Flights, food and fuel: What you need to know about the latest inflation figures

Flights, food and fuel: What you need to know about the latest inflation figures

The ongoing conflict in distant regions is increasingly evident in the UK’s economic landscape, as inflation has surged to 3.3% driven by elevated fuel prices. With warnings of rising food costs and travel fares, the question remains: how far could inflation climb, and what implications does this hold for borrowers and savers?

Inflation’s Current Trajectory

The domestic energy price cap fell this month, lagging behind global market shifts. This delay means average household energy bills will decrease by about £10 monthly, exerting some downward pressure on inflation. However, energy costs are expected to rebound in July, linked to the war’s ongoing impact.

Fuel Prices and Airfare Fluctuations

Petrol prices have recently dipped as wholesale oil prices stabilized, though they remain 25p higher than pre-war levels. Diesel is still 40p more expensive per litre. Meanwhile, airfares spiked in March, influenced by the early Easter booking window. The ONS captured data in February, before the war’s effects, leading to a delayed easing in April.

The Road Ahead for Inflation

Analysts anticipate inflation may drop below 3% in April, but could peak near 4% later this year.
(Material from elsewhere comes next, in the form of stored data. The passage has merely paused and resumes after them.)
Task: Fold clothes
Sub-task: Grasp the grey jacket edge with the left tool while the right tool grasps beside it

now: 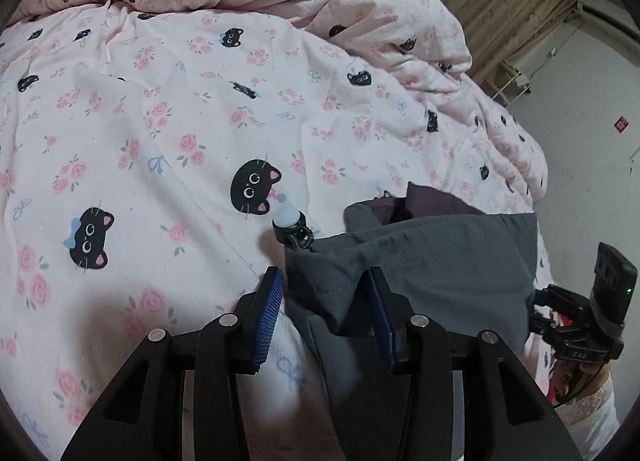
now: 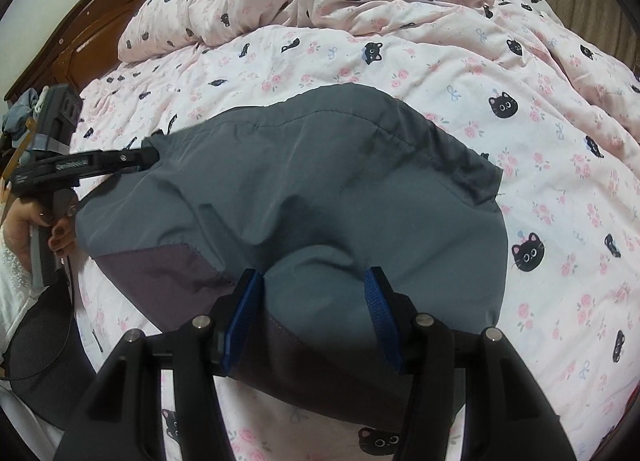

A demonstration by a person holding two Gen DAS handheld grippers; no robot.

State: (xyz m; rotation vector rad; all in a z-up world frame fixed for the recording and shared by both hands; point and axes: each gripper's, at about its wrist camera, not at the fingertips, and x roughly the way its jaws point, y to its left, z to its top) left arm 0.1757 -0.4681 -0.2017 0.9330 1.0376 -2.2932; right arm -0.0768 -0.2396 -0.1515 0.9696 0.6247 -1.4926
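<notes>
The grey garment (image 2: 304, 189) is spread on the bed (image 2: 560, 221), its long axis running between both grippers. The left gripper (image 1: 324, 301) stands part-open around one end's edge; the right gripper (image 2: 312, 309), half-open, straddles a bulge at the other.

You have a slate-grey garment (image 2: 320, 189) with a dull purple panel (image 2: 160, 273) at its near left corner. Under the garment, the duvet cover (image 1: 160, 121) is pale pink, printed with black cat faces, pink roses and blue bows. Left of the garment, dark brown wooden headboard (image 2: 80, 41). Gripper pads (image 1: 268, 313) are blue.
</notes>
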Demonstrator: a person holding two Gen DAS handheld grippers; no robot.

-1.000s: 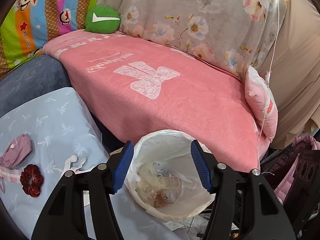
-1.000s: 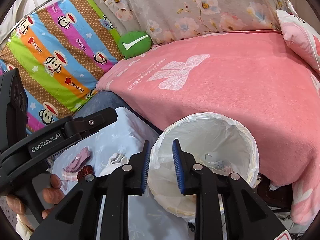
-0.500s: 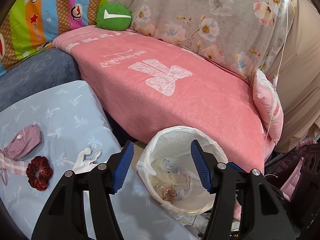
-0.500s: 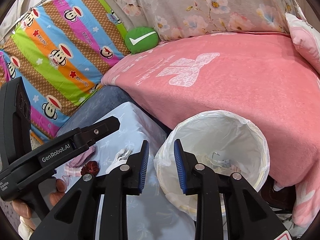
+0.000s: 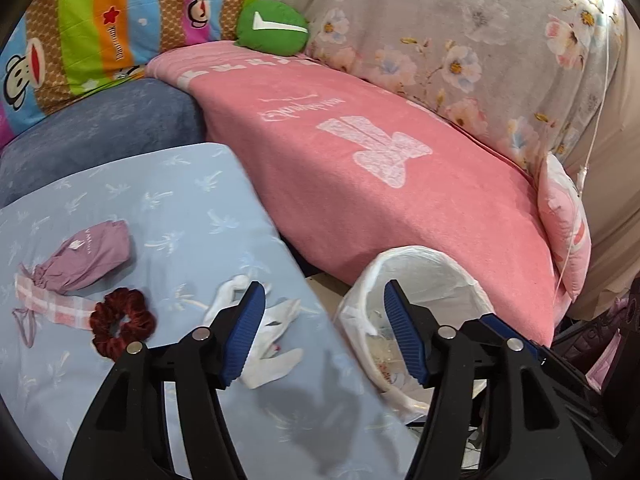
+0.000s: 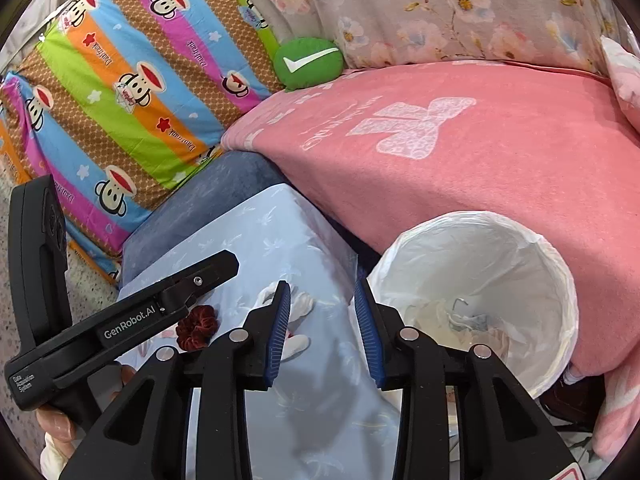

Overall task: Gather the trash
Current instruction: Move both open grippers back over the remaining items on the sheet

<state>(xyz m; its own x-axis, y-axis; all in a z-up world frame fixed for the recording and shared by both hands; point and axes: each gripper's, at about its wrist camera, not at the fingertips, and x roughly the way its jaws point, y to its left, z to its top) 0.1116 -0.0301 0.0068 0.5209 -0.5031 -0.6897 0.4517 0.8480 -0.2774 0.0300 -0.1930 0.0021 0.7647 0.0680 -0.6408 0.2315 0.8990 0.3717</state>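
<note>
A round bin with a white liner (image 5: 424,268) (image 6: 480,256) stands between the blue-clothed table and the pink couch; trash lies at its bottom. A crumpled white tissue (image 5: 276,344) (image 6: 298,308) lies on the table near its right edge. My left gripper (image 5: 324,328) is open and empty, above the table edge between tissue and bin. My right gripper (image 6: 322,334) is open and empty, above the same edge, tissue just left of it. The left gripper's body (image 6: 132,320) shows in the right wrist view.
On the blue tablecloth (image 5: 168,208) lie a mauve drawstring pouch (image 5: 88,256), a dark red scrunchie (image 5: 120,320) (image 6: 198,326) and a plaid ribbon. Behind are the pink blanket (image 5: 380,184), a green check-mark cushion (image 5: 272,28) and a pink pillow (image 5: 568,220).
Both grippers have shifted left, from over the bin toward the table and tissue. The right gripper's jaws have opened wider. The left stays open.
</note>
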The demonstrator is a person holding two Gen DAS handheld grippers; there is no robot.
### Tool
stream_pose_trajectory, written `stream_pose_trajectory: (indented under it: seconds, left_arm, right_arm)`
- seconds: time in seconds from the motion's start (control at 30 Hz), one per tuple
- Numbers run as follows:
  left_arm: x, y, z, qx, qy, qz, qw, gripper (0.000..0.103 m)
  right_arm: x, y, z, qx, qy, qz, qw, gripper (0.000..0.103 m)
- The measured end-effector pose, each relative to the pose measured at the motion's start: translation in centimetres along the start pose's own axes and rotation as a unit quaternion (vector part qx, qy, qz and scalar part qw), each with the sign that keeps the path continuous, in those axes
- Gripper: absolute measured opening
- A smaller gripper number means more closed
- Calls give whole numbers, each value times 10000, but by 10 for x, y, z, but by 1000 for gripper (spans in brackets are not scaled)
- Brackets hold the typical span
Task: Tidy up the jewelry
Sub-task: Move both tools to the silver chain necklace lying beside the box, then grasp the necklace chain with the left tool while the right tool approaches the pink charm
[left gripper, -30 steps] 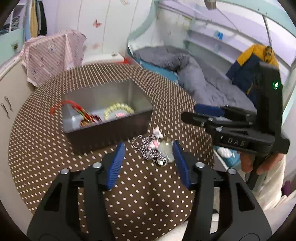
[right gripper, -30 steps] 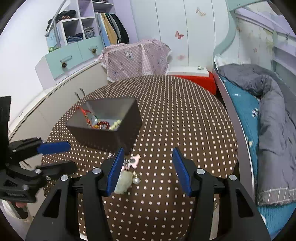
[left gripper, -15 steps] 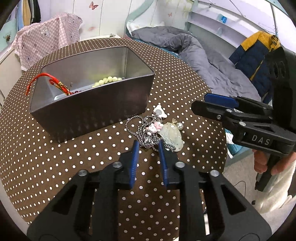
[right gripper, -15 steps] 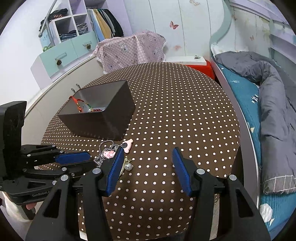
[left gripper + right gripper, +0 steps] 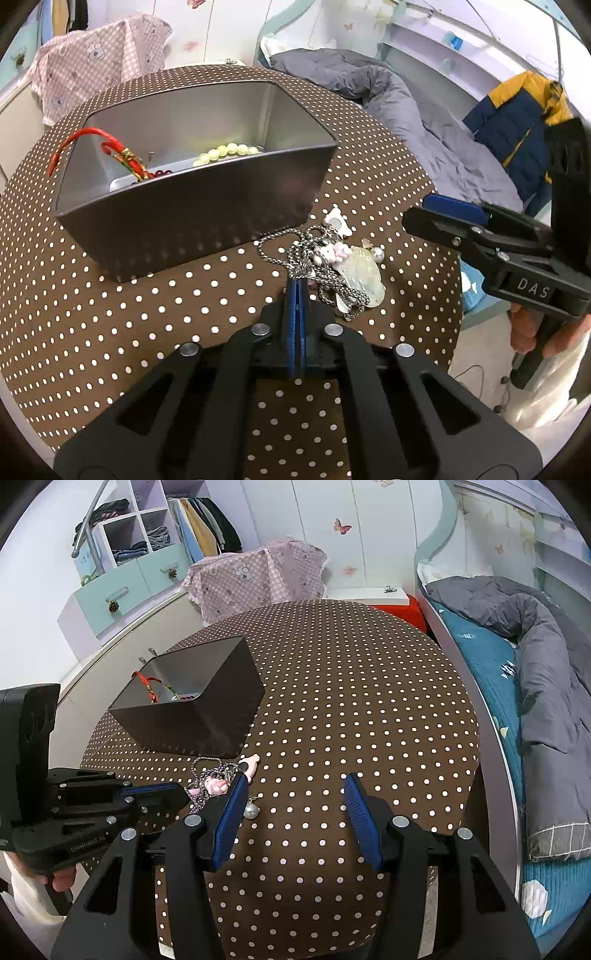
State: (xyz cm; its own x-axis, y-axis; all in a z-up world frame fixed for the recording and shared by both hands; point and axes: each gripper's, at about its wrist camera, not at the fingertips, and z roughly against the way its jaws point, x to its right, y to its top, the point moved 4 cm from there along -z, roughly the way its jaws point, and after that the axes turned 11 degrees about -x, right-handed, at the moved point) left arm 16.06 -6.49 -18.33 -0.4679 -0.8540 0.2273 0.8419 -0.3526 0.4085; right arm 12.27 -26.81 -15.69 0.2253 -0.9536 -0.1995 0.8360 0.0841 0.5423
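Observation:
A tangle of silver chain necklaces (image 5: 314,264) with a pale jade pendant (image 5: 364,275), pink charms and pearls lies on the dotted table (image 5: 110,302) just in front of a grey metal box (image 5: 192,218). The box holds a red cord bracelet (image 5: 110,151) and pale green beads (image 5: 227,150). My left gripper (image 5: 295,286) is shut, its tips pinching the near edge of the chain. My right gripper (image 5: 295,805) is open and empty above the table, just right of the jewelry pile (image 5: 214,781). It also shows in the left wrist view (image 5: 454,218).
The round table's edge drops off at the right toward a bed with a grey duvet (image 5: 546,657). A pink-covered chair (image 5: 255,576) and white cabinets (image 5: 122,587) stand behind the table. The box (image 5: 192,701) sits on the table's left side.
My left gripper has closed from wide open to shut onto the chain's near edge and moved in closer. My right gripper has drawn back a little and stayed open.

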Motion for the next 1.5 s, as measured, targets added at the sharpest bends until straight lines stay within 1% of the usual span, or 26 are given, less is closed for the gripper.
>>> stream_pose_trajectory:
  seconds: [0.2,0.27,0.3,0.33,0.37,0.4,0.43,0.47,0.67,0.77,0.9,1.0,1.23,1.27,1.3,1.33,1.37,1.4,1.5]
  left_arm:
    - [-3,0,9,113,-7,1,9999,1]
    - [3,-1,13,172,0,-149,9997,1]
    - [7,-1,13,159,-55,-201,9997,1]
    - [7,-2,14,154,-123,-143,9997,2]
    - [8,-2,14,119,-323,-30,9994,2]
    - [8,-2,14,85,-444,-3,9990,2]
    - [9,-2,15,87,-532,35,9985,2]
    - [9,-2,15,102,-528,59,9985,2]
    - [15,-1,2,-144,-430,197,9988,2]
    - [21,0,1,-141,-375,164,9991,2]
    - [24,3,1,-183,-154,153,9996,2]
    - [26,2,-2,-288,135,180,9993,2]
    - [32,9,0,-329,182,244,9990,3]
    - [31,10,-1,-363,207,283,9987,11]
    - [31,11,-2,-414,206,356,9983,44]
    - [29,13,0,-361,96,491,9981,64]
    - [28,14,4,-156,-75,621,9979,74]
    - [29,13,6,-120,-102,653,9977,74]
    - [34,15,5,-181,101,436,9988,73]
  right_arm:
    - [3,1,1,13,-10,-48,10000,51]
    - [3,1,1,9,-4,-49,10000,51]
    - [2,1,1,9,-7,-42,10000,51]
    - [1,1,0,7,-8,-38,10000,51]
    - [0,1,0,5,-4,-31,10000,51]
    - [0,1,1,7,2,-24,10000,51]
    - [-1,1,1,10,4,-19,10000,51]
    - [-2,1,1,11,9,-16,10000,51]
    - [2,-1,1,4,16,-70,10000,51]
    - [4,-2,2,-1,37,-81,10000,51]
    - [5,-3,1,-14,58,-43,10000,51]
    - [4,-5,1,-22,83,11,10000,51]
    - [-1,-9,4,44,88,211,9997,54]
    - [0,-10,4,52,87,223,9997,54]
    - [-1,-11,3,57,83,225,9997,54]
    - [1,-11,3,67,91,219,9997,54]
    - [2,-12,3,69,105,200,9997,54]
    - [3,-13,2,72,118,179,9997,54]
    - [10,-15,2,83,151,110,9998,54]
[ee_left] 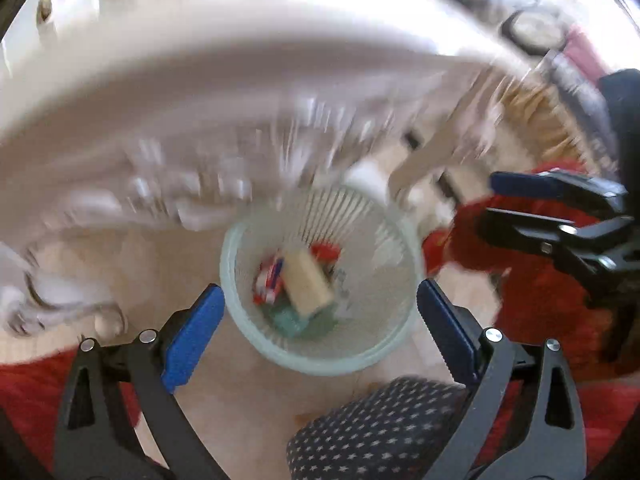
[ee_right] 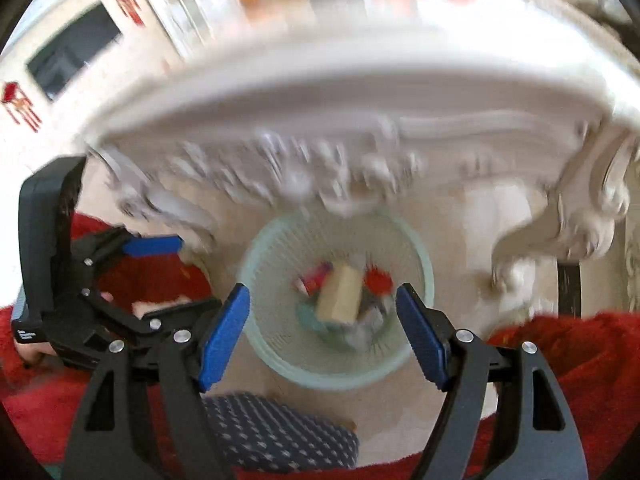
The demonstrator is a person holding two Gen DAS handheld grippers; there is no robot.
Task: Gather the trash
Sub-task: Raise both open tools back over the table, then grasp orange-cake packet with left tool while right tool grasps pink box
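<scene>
Both grippers are being held right over the bin, pretty much side by side. Left gripper (ee_left: 320, 332) is being kept wide apart, blue pads (ee_left: 192, 336) spread to either side of the pale green mesh wastebasket (ee_left: 248, 344), with nothing being pinched between them. Same deal on the other side: right gripper (ee_right: 322, 336) is also being held spread, nothing being gripped, and the wastebasket (ee_right: 272, 356) is being framed between its pads (ee_right: 224, 332) from above.

Trash is already being held inside the basket, down at the bottom: a tan boxy block (ee_left: 308, 284) is lying on top, a red, white and blue wrapper (ee_left: 268, 280) is tucked just left of it, a red scrap (ee_left: 326, 252) is sitting on the far side, and something teal (ee_left: 290, 318) is poking out on the near side. In the right wrist view the same block (ee_right: 340, 294) is being seen in the middle of the pile, though it's all blurred, so finer details can't be made out.

The basket is standing on a beige floor (ee_left: 132, 268), just near a white carved table (ee_right: 400, 92) whose edge is being smeared across the far part of both views. Red fuzzy fabric (ee_right: 580, 344) and a dark dotted cloth (ee_right: 272, 436) are showing along the near edge.
</scene>
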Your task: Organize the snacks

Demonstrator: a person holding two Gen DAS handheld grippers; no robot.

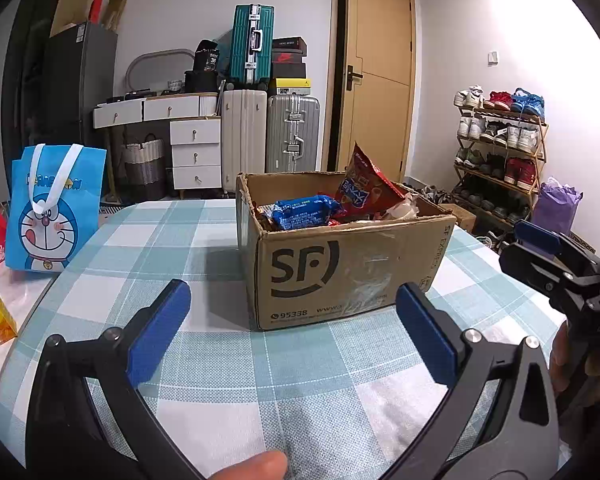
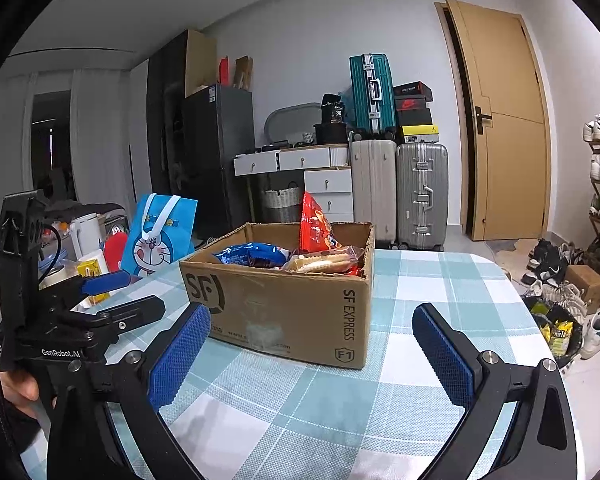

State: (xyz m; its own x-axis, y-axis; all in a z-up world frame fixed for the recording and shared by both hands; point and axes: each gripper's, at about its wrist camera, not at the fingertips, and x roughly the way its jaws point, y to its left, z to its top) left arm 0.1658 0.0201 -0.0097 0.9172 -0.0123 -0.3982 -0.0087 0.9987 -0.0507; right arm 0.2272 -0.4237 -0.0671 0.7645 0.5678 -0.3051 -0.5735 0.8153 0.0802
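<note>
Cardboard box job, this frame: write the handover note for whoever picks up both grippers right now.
Left gripper: open, empty, above the checked tablecloth, short of the cardboard box.
Right gripper: open, empty, also facing the box.
Inside the box: blue packet, red bag standing up, biscuit pack.
Blue Doraemon bag stands at the table's left edge.
Done: nothing visibly sorted out of the box.
Left: all the organizing.

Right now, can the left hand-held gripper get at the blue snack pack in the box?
Probably yes: the left hand-held gripper is open, and the blue snack pack lies uncovered on top in the open cardboard box.
</note>
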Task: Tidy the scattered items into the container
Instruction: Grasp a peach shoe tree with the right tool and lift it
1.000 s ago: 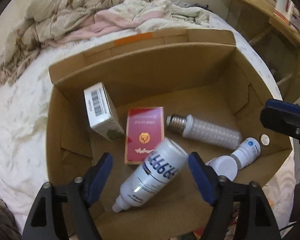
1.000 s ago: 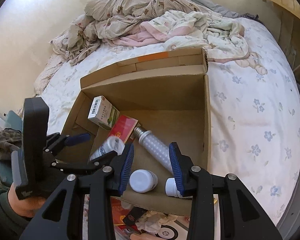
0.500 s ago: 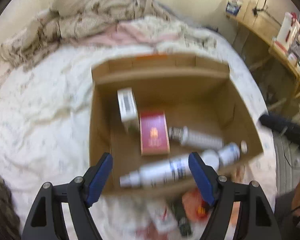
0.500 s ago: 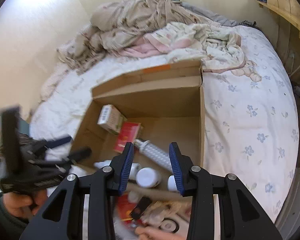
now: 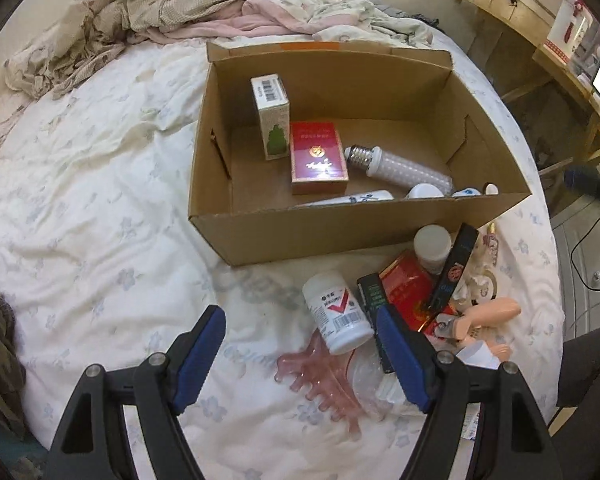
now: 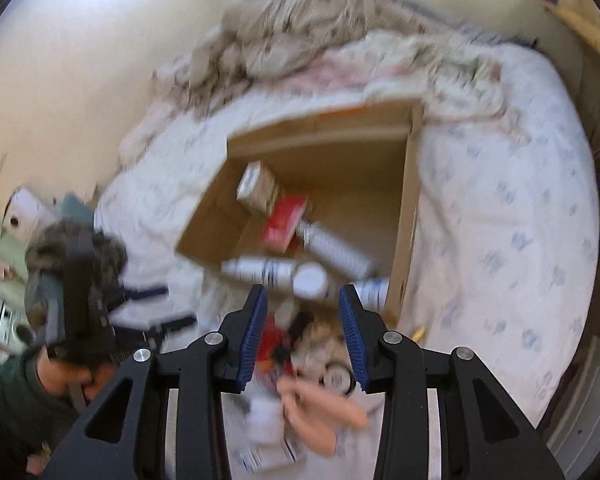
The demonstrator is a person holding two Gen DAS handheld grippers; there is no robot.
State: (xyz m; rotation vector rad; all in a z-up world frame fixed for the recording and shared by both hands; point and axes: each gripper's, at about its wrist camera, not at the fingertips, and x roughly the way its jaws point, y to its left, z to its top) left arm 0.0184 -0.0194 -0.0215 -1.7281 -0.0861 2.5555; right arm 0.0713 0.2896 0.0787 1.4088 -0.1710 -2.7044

This is significantly lower than the 11% surge seen in 2022 at the war’s start. Seasonal factors, like Easter-related purchases, contributed to food inflation, though long-term pressures remain.

Consumer Behavior and Market Dynamics

Despite seasonal spikes, food price increases may take months to materialize. Producers buy energy and fertilizers in advance, so supermarkets could see delayed effects. Customers, now more budget-conscious, have already adjusted spending habits, making it harder for retailers to pass on costs without losing business.

“Our members may raise prices by 9 or 10% by year-end,” warns the Food and Drink Federation.

The Bank of England aims to stabilize inflation at 2%, but its strategy has shifted. Initially, rate cuts were expected as inflation eased. However, the war has complicated forecasts. While higher rates can’t directly influence global energy prices, they might worsen spending declines. With oil and gas prices stabilizing, economists now expect the Bank to assess inflation trends before deciding on rate changes. This suggests a pause in rate hikes ahead.